Of the bacteria found, MRSA was only detected on the remote controls and not on the other items tested.
If you wipe your remote control every other week, try wiping the game console closest to you in the same manner.
According to a University of Arizona study, a device used for 10 hours a day can harbor 10 times more bacteria than a toilet lid.
No one wants to stick a toilet in their face or bang on the rim for hours a day, but we do it with our phones.
The same goes for laptops, tablets, and keyboards, which should be wiped gently but thoroughly with a soft cloth daily.
Bacteria growth is not the only side effect of smartphones.
Whether you wear headphones to work or listen to music at the gym, clean your headphones thoroughly.
According to a study published in the Online Journal of Health and Allied Sciences, frequent use of headphones significantly increases bacterial growth in the ear, with bacteria found in 86% of ear samples tested and 62% of headphone samples! means that if you have bacteria in your ears, you will get an infection.
Other studies have shown that 92% of those who regularly share headphones with friends detected harmful bacteria in their ear buds, while only 8% of those who did not share detected the same bacteria.
- yoga mats and other exercise equipment
Exercise is one of the best things you can do for your health.
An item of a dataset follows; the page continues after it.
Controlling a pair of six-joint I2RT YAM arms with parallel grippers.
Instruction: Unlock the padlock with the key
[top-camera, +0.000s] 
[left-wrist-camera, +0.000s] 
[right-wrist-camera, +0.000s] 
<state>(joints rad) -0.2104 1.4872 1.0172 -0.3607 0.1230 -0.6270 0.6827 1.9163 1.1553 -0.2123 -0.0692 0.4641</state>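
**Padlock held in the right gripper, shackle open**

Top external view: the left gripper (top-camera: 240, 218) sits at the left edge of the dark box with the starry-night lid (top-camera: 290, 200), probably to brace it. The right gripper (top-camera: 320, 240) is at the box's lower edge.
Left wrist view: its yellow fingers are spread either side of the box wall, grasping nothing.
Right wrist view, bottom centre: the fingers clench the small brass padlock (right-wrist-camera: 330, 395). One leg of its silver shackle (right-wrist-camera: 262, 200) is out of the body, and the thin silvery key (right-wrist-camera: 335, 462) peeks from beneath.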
But choose carefully where you exercise.
According to a new study, the average exercise bike in a public gym contains 39 times more bacteria than a reusable plastic cafeteria tray, a treadmill 74 times more than a faucet, and free weights 362 times more than a toilet seat.
Other studies have shown that yoga mats, which are in direct contact with the skin, are more likely to harbor bacteria than cell phones or airplane seats.
Personal yoga mats are generally fine, but if you bring your mat to the gym or have recently gotten sick, you are at a higher risk of getting sick.
Between uses, spray a mixture of water, vinegar, and essential oils on mats and gym equipment and allow to dry thoroughly.
The average commute in the U.S. is 50 minutes, and for many people the car is like an extension of their home. This is reflected in the fact that the steering wheel has nine times as many germs on it as a public toilet seat.
Ten percent of drivers do not clean their cars, especially since many of them eat on the go.
- those hands !
Hands and fingers are a major vector for carrying germs between objects and from person to person. In fact, the average person’s hands are home to about 150 different types of bacteria, some beneficial and some not.
Make it a habit to wash your hands regularly, not only after petting a dog or cutting meat, but also before putting on makeup and before going to bed.
People who wash their hands seven times a day catch about 40% fewer colds than normal people!
To wash your hands thoroughly, use a natural soap such as Castile.
The U.S. Centers for Disease Control and Prevention states that using soap is more effective than water alone because the surfactants in soap lift soil and microbes from the skin.
However, it is wise to avoid antibacterial soaps. There is no evidence that they actually work, and they contain ingredients that encourage antibiotic-resistant bacteria and are harmful to our health.